WHAT IS BEING ASKED >> The expected output is each line in the data below that includes the string "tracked".

INFORMATION SUPPLIED >>
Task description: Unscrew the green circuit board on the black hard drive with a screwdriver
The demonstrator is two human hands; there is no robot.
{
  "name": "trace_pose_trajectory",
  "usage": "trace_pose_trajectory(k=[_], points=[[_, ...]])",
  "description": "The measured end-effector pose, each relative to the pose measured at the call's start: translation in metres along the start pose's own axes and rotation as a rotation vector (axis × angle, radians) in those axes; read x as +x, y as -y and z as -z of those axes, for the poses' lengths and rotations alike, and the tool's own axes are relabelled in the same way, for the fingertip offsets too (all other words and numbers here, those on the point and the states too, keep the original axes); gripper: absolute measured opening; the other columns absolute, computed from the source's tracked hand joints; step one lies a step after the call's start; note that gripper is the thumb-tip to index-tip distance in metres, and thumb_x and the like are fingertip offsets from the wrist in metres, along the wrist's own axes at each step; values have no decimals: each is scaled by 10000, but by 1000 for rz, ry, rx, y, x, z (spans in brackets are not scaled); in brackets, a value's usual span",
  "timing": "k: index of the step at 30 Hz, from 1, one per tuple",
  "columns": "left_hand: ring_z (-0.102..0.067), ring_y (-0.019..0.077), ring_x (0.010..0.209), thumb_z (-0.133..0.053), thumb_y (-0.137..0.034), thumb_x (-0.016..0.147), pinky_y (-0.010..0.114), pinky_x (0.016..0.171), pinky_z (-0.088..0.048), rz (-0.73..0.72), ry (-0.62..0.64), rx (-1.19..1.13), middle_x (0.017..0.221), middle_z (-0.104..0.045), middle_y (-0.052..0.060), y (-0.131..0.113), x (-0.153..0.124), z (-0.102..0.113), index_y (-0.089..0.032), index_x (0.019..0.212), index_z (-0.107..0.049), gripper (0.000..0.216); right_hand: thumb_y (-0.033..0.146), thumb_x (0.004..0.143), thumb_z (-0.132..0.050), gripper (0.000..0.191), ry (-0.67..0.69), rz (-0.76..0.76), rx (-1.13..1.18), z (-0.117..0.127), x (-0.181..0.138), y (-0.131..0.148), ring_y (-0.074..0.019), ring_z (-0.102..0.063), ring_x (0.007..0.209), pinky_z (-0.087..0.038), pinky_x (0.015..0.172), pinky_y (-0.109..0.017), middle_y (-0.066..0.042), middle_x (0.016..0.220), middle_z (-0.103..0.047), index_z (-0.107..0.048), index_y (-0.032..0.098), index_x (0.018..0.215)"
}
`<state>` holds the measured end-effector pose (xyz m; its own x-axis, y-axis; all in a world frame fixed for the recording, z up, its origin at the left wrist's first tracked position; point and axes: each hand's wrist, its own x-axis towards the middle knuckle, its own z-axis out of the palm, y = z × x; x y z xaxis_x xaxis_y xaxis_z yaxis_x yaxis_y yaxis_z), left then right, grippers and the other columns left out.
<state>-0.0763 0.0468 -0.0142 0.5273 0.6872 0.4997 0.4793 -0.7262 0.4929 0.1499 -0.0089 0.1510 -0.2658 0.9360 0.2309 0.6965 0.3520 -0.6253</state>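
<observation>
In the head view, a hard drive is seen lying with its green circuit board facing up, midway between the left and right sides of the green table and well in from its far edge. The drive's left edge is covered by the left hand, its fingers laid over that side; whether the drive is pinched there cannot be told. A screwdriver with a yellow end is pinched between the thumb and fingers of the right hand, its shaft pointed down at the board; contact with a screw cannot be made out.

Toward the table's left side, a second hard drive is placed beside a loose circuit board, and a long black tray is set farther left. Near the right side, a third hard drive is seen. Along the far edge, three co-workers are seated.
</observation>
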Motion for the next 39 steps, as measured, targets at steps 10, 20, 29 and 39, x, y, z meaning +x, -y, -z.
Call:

OUTPUT FOR THIS EXERCISE >>
  "description": "The measured end-effector pose, each relative to the pose measured at the call's start: translation in metres along the start pose's own axes and rotation as a rotation vector (axis × angle, radians) in those axes; read x as +x, y as -y and z as -z of those axes, for the poses' lengths and rotations alike, and the tool's own axes are relabelled in the same way, for the fingertip offsets too (all other words and numbers here, those on the point and the states too, keep the original axes); gripper: absolute measured opening; the other columns absolute, computed from the source's tracked hand joints; step one lies a step after the call's start; note that gripper is the thumb-tip to index-tip distance in metres, and thumb_x and the like are fingertip offsets from the wrist in metres, along the wrist's own axes at each step; values have no decimals: each is scaled by 10000, but by 1000 for rz, ry, rx, y, x, z (spans in brackets are not scaled); in brackets, a value's usual span",
`<state>` holds the measured end-effector pose (xyz m; its own x-axis, y-axis; all in a world frame fixed for the recording, z up, its origin at the left wrist's first tracked position; point and axes: each hand's wrist, its own x-axis towards the middle knuckle, its own z-axis out of the palm, y = z × x; x y z xaxis_x xaxis_y xaxis_z yaxis_x yaxis_y yaxis_z), left then right, grippers and the other columns left out.

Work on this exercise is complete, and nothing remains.